▶ Task details
For this exercise, repeat the records below exactly and omit every picture.

Data extracts below:

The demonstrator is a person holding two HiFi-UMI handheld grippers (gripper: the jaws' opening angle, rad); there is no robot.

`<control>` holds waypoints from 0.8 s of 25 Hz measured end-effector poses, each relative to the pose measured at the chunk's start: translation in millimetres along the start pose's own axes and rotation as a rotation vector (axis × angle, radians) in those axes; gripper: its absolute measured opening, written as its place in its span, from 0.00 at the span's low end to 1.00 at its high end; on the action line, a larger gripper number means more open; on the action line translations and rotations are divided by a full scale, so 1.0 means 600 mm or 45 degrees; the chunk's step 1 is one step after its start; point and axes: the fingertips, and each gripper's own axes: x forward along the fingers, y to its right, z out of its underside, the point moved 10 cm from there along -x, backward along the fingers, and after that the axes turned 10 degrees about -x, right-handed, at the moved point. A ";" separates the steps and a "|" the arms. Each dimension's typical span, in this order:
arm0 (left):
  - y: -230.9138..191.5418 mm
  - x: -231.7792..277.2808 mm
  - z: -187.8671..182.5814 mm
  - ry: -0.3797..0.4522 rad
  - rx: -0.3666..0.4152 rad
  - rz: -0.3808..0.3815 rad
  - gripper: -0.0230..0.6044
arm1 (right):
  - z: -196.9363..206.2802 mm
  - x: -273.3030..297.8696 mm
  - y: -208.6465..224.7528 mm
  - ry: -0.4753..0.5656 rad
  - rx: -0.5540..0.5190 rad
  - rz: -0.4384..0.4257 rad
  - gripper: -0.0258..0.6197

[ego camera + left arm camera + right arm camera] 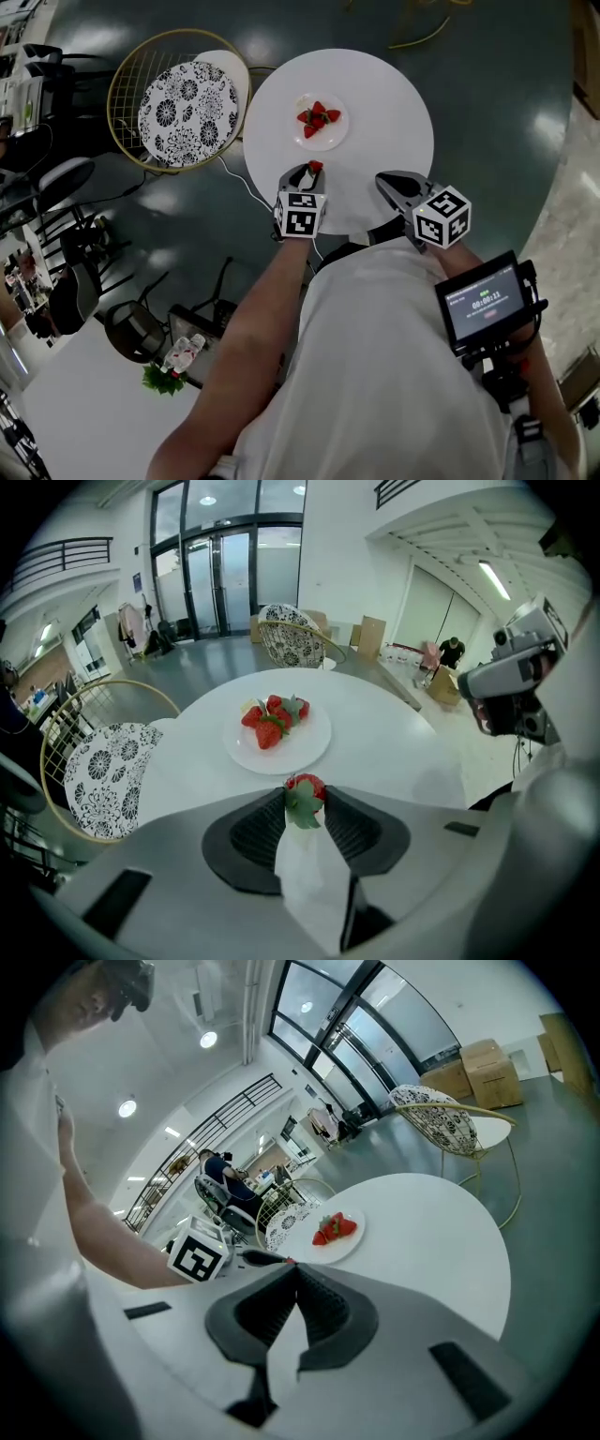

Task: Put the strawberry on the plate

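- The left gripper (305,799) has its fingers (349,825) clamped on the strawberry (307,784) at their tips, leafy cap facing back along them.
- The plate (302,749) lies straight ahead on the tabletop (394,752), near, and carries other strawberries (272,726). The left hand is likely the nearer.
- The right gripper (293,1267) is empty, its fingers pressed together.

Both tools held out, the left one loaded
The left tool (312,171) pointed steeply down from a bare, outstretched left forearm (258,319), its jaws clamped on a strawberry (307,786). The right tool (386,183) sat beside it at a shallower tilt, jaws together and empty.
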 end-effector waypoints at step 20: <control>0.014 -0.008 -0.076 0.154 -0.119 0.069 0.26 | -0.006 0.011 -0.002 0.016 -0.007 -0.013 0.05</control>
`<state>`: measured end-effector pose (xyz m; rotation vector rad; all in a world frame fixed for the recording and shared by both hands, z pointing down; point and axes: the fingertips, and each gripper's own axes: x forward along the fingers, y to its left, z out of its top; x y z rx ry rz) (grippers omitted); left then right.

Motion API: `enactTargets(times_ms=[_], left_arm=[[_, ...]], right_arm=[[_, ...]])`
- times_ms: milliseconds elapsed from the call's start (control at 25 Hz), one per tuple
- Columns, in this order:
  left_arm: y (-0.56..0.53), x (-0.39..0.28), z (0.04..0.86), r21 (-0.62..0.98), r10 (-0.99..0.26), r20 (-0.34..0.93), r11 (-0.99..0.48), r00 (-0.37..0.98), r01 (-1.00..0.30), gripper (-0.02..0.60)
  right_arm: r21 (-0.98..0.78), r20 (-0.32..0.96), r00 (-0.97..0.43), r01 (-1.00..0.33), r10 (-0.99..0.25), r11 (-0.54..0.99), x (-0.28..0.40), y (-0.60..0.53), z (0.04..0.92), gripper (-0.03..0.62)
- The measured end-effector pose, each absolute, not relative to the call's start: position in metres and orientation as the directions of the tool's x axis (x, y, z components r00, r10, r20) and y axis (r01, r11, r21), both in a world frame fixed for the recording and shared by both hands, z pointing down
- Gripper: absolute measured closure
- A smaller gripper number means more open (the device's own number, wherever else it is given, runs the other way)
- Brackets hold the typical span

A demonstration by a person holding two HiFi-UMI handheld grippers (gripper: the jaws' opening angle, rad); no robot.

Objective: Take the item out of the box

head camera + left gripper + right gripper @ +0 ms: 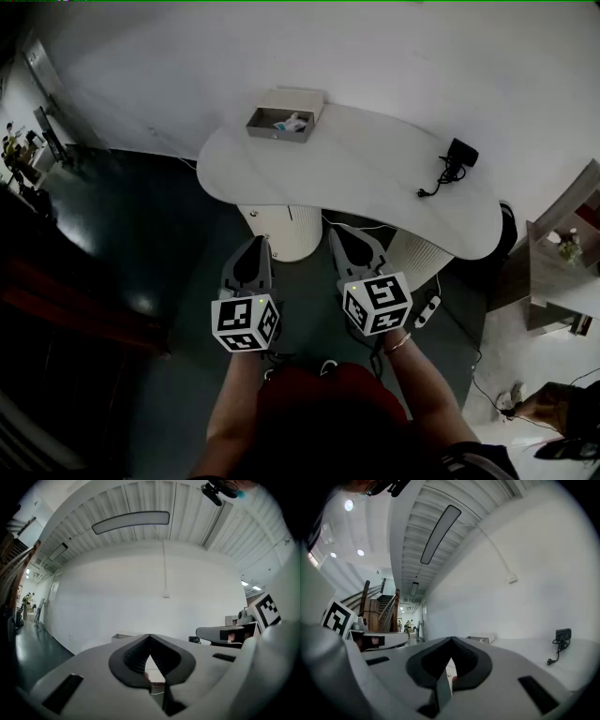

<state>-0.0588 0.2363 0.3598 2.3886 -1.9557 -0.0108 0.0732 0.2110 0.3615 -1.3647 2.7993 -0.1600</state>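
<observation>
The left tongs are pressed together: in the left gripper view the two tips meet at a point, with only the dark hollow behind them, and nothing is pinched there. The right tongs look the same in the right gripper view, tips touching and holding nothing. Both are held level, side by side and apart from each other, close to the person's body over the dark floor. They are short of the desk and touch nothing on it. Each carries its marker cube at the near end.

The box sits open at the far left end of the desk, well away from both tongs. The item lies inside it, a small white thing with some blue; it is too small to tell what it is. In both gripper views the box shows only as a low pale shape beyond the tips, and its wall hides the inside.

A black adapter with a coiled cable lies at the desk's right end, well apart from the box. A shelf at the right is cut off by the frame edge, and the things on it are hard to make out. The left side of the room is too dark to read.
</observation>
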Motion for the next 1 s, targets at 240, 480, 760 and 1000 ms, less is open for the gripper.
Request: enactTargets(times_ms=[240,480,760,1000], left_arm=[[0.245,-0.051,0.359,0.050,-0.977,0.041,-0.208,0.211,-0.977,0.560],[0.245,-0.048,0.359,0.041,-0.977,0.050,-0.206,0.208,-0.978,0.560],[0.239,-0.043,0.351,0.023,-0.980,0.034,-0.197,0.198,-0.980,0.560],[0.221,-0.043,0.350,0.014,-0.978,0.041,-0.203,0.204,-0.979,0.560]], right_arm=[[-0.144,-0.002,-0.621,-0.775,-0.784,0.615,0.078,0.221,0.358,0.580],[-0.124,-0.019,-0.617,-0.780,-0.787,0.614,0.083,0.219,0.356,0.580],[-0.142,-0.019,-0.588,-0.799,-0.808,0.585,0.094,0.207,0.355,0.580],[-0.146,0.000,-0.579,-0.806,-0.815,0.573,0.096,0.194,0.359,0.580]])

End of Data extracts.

▶ Response area
The demonstrator is a person holding two HiFi-UMI handheld grippers (gripper: the jaws' opening angle, rad); there is no robot.

`<control>` holds waypoints from 0.8 s of 25 Hz measured end-effector poses, each relative to the pose measured at the chunk's start: translation in millimetres along the start pose's own axes and rotation as a rotation vector (axis × angle, radians) in those axes; gripper: its absolute measured opening, written as its place in its span, from 0.00 at the span's low end to 1.00 at its high end; on the action line, a larger gripper number means more open; on the action line translations and rotations are divided by a full scale, so 1.0 means 600 mm or 45 degrees; the chunk's step 1 is one step after its start; point and axes: the fingertips, and each gripper's own axes: x forward along the fingers, y to its right, z out of its underside, the point moved 10 cm from there along -x, backward along the fingers, and after that the axes turned 10 degrees about -x, right-handed, at the moved point. A ";" separates the steps and a "|" the arms. Each dimension's typical span, in this order:
arm0 (left):
  - y: -230.9138..191.5418 mm
  - x: -231.7792..277.2808 mm
  - z: -187.8671..182.5814 mm
  - ry: -0.3797..0.4522 rad
  - rx: -0.3666..0.4152 rad
  - rz: -0.3808..0.3815 rad
  - gripper: -0.0230..0.6044
arm1 (right):
  - z: -196.9363..206.2802 mm
  - x: -273.3030..297.8696 mm
  - y: -208.6465..224.7528 mm
  - ry: -0.4753..0.5656 rad
  - rx: -0.5540..0.5190 rad
  - rz: -0.4384..0.4257 rad
  - gripper: -0.0258..0.6197

[ego camera + left arm camera + right arm camera] 

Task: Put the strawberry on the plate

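- The left gripper (305,799) has its fingers (349,825) clamped on the strawberry (307,784) at their tips, leafy cap facing back along them.
- The plate (302,749) lies straight ahead on the tabletop (394,752), near, and carries other strawberries (272,726). The left hand is likely the nearer.
- The right gripper (293,1267) is empty, its fingers pressed together.

Both tools held out, the left one loaded
The left tool (312,171) pointed steeply down from a bare, outstretched left forearm (258,319), its jaws clamped on a strawberry (307,786). The right tool (386,183) sat beside it at a shallower tilt, jaws together and empty.
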 end-effector waypoints at step 20: <control>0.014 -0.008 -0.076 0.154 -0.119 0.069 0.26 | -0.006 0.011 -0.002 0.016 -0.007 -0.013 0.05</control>
`<state>`: measured end-effector pose (xyz m; rotation vector rad; all in a world frame fixed for the recording and shared by both hands, z pointing down; point and axes: the fingertips, and each gripper's own axes: x forward along the fingers, y to its left, z out of its top; x y z rx ry rz) (grippers omitted); left then right.

Motion API: `enactTargets(times_ms=[_], left_arm=[[_, ...]], right_arm=[[_, ...]])`
- times_ms: milliseconds elapsed from the call's start (control at 25 Hz), one per tuple
- Columns, in this order:
  left_arm: y (-0.56..0.53), x (-0.39..0.28), z (0.04..0.86), r21 (-0.62..0.98), r10 (-0.99..0.26), r20 (-0.34..0.93), r11 (-0.99..0.48), r00 (-0.37..0.98), r01 (-1.00..0.30), gripper (-0.02..0.60)
  right_arm: r21 (-0.98..0.78), r20 (-0.32..0.96), r00 (-0.97..0.43), r01 (-1.00..0.33), r10 (-0.99..0.25), r11 (-0.54..0.99), x (-0.28..0.40), y (-0.60..0.53), z (0.04..0.92), gripper (-0.03..0.62)
- The measured end-effector pose, each absolute, not relative to the call's start: position in metres and orientation as the directions of the tool's x axis (x, y, z components r00, r10, r20) and y axis (r01, r11, r21), both in a world frame fixed for the recording and shared by both hands, z pointing down
- Gripper: absolute measured closure
- A smaller gripper number means more open (the device's own number, wherever else it is given, runs the other way)
- Brackets hold the typical span

A demonstration by a person holding two HiFi-UMI handheld grippers (gripper: the jaws' opening angle, rad); no robot.

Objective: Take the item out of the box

head camera + left gripper + right gripper @ +0 ms: 

<state>-0.0588 0.2363 0.3598 2.3886 -1.9557 -0.0108 0.0732 0.2110 0.3615 -1.3647 2.7993 -0.1600</state>
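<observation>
The left tongs are pressed together: in the left gripper view the two tips meet at a point, with only the dark hollow behind them, and nothing is pinched there. The right tongs look the same in the right gripper view, tips touching and holding nothing. Both are held level, side by side and apart from each other, close to the person's body over the dark floor. They are short of the desk and touch nothing on it. Each carries its marker cube at the near end.

The box sits open at the far left end of the desk, well away from both tongs. The item lies inside it, a small white thing with some blue; it is too small to tell what it is. In both gripper views the box shows only as a low pale shape beyond the tips, and its wall hides the inside.

A black adapter with a coiled cable lies at the desk's right end, well apart from the box. A shelf at the right is cut off by the frame edge, and the things on it are hard to make out. The left side of the room is too dark to read.
</observation>
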Motion for the next 1 s, targets at 240, 480, 760 and 1000 ms, less is open for the gripper.
Request: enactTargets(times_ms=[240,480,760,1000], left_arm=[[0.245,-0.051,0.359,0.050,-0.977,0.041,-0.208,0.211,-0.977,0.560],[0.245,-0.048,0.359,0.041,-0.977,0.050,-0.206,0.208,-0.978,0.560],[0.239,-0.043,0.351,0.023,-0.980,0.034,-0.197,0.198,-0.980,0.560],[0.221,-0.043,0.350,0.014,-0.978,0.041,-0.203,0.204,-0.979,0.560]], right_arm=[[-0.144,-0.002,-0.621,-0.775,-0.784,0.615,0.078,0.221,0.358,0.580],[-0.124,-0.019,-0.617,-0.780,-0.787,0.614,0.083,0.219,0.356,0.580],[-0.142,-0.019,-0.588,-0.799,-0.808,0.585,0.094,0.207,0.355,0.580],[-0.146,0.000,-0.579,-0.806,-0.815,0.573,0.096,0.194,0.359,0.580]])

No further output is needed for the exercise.